Directions for this task: Look for the string "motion" in the listing below and copy every line in which it appears.

Material provided:

-----

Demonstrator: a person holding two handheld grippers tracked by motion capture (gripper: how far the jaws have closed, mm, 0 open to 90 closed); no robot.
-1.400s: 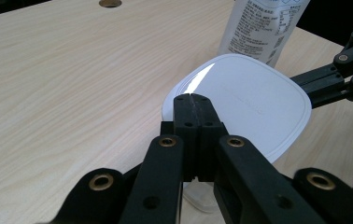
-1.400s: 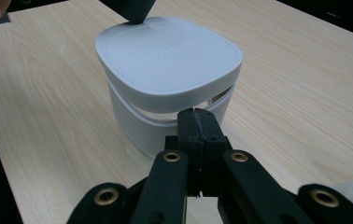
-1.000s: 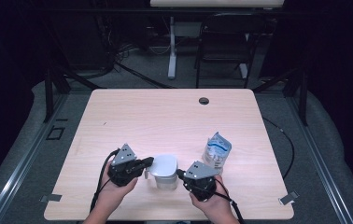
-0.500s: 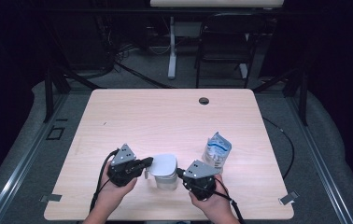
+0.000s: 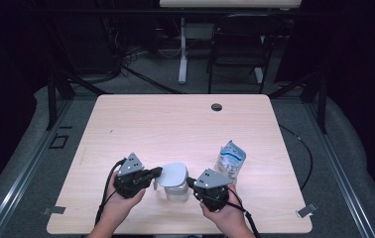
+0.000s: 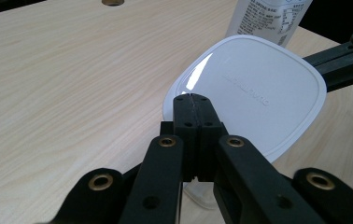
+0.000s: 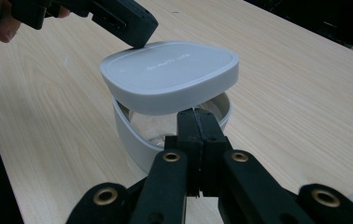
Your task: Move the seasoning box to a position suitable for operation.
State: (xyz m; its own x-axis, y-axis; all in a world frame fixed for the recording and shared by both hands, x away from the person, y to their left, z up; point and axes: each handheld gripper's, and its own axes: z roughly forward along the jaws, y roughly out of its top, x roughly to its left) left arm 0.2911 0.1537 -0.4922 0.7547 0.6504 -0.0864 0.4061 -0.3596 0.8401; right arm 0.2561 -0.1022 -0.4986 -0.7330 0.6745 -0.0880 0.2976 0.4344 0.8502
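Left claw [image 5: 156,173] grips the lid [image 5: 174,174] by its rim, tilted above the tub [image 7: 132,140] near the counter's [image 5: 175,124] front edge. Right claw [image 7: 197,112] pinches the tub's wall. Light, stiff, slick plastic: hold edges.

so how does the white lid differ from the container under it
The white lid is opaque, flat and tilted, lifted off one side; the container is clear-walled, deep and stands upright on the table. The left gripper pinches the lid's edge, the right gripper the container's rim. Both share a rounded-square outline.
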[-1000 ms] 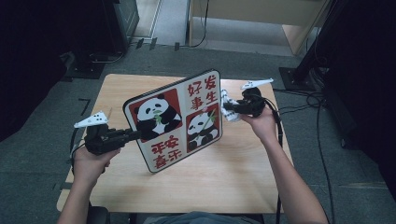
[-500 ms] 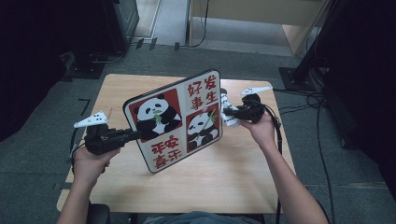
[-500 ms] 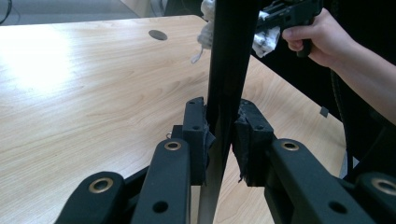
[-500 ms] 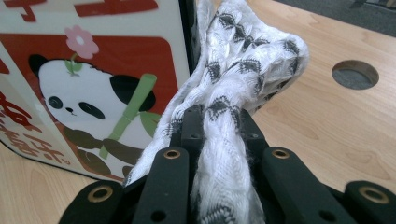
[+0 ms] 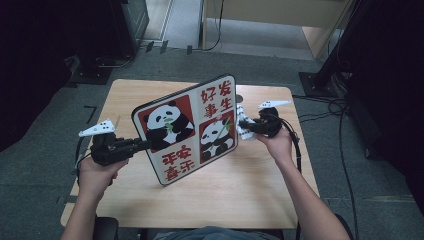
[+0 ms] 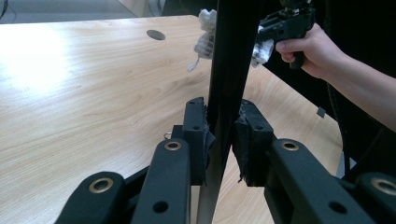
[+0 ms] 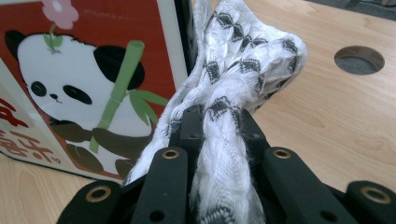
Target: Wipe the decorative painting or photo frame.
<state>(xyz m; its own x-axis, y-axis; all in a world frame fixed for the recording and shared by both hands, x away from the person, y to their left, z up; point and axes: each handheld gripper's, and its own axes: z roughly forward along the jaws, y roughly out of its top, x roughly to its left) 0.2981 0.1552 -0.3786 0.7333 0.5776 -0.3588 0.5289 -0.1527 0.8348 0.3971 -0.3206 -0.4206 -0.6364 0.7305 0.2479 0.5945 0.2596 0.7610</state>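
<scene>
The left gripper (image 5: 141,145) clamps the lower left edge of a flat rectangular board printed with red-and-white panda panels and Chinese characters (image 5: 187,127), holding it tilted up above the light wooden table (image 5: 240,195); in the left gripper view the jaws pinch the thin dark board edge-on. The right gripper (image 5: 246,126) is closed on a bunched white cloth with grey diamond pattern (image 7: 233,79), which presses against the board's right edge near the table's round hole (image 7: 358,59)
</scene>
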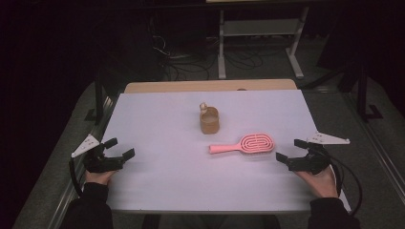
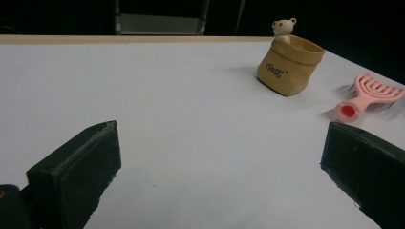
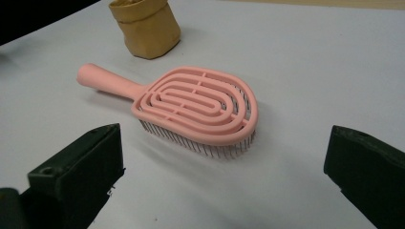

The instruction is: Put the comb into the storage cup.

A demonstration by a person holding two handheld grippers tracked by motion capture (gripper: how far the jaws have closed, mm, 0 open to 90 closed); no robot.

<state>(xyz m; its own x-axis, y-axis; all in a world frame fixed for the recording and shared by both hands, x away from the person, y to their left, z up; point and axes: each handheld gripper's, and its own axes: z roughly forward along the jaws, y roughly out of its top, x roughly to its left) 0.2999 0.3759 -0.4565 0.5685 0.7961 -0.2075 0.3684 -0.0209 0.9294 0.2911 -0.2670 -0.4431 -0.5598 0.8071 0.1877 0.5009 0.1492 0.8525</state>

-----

Reply to the exercise:
Demonstrator: a person holding two handheld grippers tracked by motion capture (gripper: how far the jaws have closed, mm, 0 open to 90 closed); no robot.
A demonstration by a person holding two handheld grippers tracked by motion capture (gripper: how far the jaws have closed, mm, 0 open to 90 closed); no robot.

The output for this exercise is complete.